Daylight savings… not the biggest change

 

As I sit to write this, it has been less than twelve hours since the clocks officially switched.

Like most people, I used my extra hour of sleep from the “fall back” change productively. That’s sarcasm. I woke up around the time I usually do, which essentially meant an hour earlier than I wanted to be awake. Just the way we all want to start off any morning.

The thing is, losing or gaining an hour really doesn’t change the world much for me. I need to switch the times on a few of our clocks, but the rest is over fairly quickly. It might take me a few mornings, but eventually I’ll adjust and things will return to normal. Tigg and I don’t have specific routines as far as a bedtime or such, but the basic patterns of reading or watching television transitions to settling in for the night. Standard stuff… and all becomes the usual without much effort.

The more striking part of the Daylight Savings on and off switches for me is usually sunset. Here in November, it’s suddenly darker an hour earlier. Headlights on when they hadn’t been needed on a regular basis for more than half the year. But again, I don’t know if that changing of the clocks and swing of an hour is the biggest change for me.

Around here, it isn’t uncommon to be able to do things outside without lights until 9pm or later in the summer. I recall being on the highway once in early July a few years back, driving to meet up with Terry, and it was well after 8:30pm before I first saw any lit headlights on cars driving in the other direction. And although I had switched mine on, I was a bit stunned at how long the surroundings remained bathed in daylight.

The summer months seem made for after dinner events. You can eat a late meal and still have time to mow the lawn. No worries about being able to see everything as you water the garden.

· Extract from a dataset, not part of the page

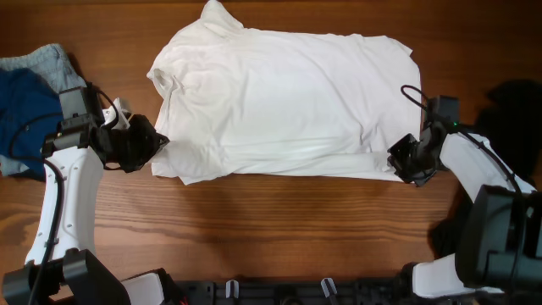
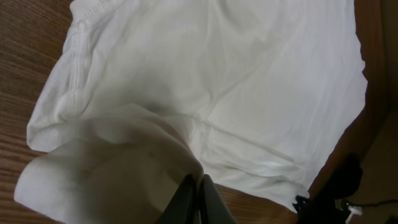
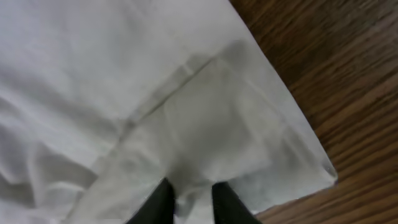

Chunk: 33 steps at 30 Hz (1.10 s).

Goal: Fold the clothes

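Note:
A white T-shirt point(image 1: 279, 102) lies spread on the wooden table, with its near hem folded up in a band. My left gripper point(image 1: 157, 144) is at the shirt's near left corner. In the left wrist view its fingers point(image 2: 199, 184) are pressed together on a raised fold of the white cloth point(image 2: 124, 155). My right gripper point(image 1: 403, 161) is at the near right corner. In the right wrist view its fingers point(image 3: 189, 194) pinch the shirt's folded edge point(image 3: 249, 124), with cloth between them.
A blue garment point(image 1: 24, 114) and a grey one point(image 1: 47, 63) lie piled at the left edge, behind my left arm. A black garment point(image 1: 517, 102) lies at the right edge. Bare wood point(image 1: 279, 220) runs along the front of the table.

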### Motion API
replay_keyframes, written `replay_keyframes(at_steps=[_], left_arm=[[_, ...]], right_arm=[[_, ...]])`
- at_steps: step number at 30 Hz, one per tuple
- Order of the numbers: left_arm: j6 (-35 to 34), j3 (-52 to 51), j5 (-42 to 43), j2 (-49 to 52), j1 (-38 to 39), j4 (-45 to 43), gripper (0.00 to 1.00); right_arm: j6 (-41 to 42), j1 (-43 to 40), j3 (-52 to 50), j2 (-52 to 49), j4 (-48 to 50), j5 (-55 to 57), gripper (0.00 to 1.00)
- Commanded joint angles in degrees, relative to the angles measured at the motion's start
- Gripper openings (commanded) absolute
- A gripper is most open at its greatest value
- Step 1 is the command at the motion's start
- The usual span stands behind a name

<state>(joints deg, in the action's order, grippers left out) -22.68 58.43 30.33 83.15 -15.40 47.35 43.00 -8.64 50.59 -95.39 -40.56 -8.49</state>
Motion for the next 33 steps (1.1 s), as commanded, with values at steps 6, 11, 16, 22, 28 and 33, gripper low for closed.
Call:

Still, I tend to notice when the sunset just before 9pm becomes 8:30… 8:30 becomes 8… 8 creeps toward 7. The fact remains, summer has drawn to a close, regardless of any days in the fall of unexpected warmth, when sunlight determines what you can or cannot get completed outdoors on any day.

The outdoor seasons end long before daylight savings ends. The day was already significantly shorter before clocks needed tending and things jumped by an hour.

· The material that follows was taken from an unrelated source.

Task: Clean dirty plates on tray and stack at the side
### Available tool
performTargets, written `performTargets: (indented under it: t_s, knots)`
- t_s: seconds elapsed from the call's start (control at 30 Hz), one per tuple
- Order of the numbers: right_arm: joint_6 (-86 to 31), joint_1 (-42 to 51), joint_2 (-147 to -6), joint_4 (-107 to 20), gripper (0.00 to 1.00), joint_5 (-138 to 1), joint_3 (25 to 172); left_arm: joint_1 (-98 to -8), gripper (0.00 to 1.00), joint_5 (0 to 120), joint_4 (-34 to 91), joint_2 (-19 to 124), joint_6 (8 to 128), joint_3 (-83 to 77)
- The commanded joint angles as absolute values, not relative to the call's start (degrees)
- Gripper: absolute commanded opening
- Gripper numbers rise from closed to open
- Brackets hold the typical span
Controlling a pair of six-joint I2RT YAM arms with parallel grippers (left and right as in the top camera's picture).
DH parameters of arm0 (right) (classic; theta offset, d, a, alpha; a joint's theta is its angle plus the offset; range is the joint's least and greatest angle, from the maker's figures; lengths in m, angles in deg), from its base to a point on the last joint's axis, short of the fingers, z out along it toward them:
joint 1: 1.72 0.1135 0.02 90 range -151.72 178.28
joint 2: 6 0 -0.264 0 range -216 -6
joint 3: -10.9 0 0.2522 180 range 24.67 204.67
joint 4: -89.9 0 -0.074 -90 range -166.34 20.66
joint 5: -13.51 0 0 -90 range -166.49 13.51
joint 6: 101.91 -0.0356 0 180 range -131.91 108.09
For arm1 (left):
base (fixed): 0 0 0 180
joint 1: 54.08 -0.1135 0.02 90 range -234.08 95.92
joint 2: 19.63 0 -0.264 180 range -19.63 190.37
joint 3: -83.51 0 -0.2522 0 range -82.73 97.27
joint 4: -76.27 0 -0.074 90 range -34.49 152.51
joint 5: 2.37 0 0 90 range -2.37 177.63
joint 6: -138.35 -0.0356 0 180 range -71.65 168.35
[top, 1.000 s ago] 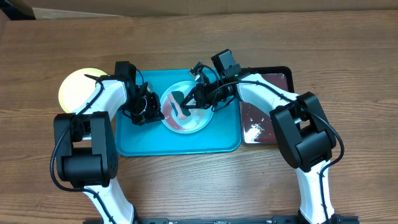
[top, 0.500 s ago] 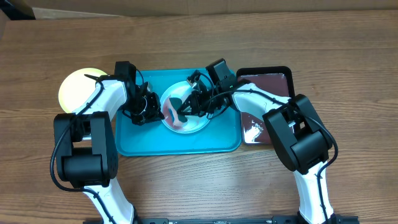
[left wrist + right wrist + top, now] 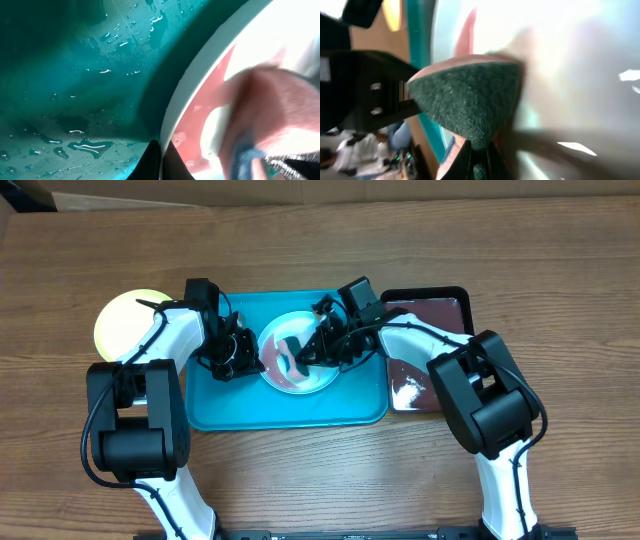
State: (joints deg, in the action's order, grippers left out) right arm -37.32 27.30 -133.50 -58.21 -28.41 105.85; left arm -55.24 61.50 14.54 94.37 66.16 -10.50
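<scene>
Two plates show from overhead. One, pale, lies in the tray (image 3: 300, 412), flat between the two grippers; that plate (image 3: 300, 383) has the left gripper (image 3: 243, 357) at its left edge and the right gripper (image 3: 318, 350) reaching in over it from the other side. The second, a yellow-green plate (image 3: 120, 325), sits on the table (image 3: 320, 480) off the tray, well out past the left gripper on the side away from the pale plate and apart from it.

From the left wrist, the dark fingertips come together at the foot of the picture right where the plate's white rim runs in, so the jaws look narrow and pinched on that rim. Beside them the tray floor is wet, with beads and small puddles of water. Pink shows across the plate beyond the rim, blurred.

From the right wrist, the fingers are drawn close on a sponge (image 3: 470, 105), gripping it from below; its rough dark green face is turned to the camera and a pink layer edges it. The sponge is down over the plate's bright surface. How hard it presses I cannot tell.

Behind the right gripper, along its arm, a black tray (image 3: 440, 315) stands just beside the turquoise one, its floor wet and reddish-brown with a white patch near one end.
</scene>
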Motion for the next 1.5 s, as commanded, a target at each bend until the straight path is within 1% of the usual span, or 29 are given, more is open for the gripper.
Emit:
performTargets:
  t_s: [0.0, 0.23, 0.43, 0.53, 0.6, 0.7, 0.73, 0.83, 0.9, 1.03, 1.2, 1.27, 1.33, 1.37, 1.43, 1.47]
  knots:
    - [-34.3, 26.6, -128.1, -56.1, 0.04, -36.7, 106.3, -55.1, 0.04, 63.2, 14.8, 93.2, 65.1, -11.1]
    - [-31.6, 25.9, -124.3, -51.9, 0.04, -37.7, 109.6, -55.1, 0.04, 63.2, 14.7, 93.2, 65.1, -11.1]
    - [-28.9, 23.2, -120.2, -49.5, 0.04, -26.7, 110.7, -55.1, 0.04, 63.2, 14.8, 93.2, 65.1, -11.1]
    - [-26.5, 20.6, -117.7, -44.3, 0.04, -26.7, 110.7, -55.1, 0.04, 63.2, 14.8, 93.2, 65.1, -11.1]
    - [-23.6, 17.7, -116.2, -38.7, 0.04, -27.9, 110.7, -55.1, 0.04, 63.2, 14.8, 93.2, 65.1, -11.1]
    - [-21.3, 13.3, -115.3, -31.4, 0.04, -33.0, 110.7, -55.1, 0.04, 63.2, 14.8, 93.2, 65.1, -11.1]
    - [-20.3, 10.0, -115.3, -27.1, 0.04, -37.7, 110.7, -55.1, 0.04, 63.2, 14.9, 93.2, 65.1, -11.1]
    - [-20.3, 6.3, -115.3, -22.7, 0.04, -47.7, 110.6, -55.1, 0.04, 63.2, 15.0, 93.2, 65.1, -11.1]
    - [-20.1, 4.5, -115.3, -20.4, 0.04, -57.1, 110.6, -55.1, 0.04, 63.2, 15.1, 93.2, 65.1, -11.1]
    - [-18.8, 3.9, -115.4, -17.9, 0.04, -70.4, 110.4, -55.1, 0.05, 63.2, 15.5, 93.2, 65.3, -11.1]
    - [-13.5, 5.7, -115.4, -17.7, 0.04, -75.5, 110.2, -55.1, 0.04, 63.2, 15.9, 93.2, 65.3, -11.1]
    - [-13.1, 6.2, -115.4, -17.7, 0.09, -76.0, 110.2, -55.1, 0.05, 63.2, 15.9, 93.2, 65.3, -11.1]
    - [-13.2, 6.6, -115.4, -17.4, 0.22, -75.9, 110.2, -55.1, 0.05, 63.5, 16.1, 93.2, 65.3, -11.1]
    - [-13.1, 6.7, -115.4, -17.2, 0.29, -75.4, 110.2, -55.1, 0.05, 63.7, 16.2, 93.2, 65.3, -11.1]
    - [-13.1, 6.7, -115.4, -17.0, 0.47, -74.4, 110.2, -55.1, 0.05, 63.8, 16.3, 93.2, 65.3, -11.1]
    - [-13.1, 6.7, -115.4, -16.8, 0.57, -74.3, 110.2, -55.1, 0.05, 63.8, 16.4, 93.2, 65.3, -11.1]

I’ve never given much thought to the adjustments of the clock in my daily life. About the only thing it made any significant contributions toward involved the school calendar. Kids are the ones moving around 7am as far as our household schedules, going all the way back to my youth. Standing at the bus stops before sunrise… yeah… the movement of an hour matters. But for most other things, at least the indoor things, not so much. I’ve never been an early to bed, early to rise, the sunrise and sunset determines my ability to get everything done so make the most of every moment of daylight person. (Again… garden excluded.)

It doesn’t really change the ideas of how much fuel we burn heating the house, or when we turn lights off or on to see inside. In fact, even though I mentioned things like summer activities and noticing the position of the sun, the reality is I’m not looking to mow the lawn in January or February. The beginning and end of Daylight Savings Time really isn’t the dynamic change to my schedule that it might appear it should be.

I have family in Australia though. For those of you that might not know, out there they spring back and fall forward. (Actually, they don’t. Their seasons are essentially opposite to those of us in America. That means they also spring forward and fall back. But since it’s me reading the clock, and I need to adjust my thoughts about making calls or expecting to see texts from them, the joke works.) They also don’t adjust their clocks on the same dates. The end result are these staged two-hour swings that take roughly a month to complete.

If you want to know my opinion on whether or not we need to continue with Daylight Savings or bring it to an end, I’m completely without a care. Heck, thanks to the location abilities of my phone and even the GPS unit, I don’t need to make an adjustment when I move in and out of certain time zones. (Technology is such a wonderful thing.)

Unless I’m up for a major move twice a year, I’m not going to be able to secure those early sunrises and late sunsets for the entire calendar run. I don’t see that happening (at least not any time soon).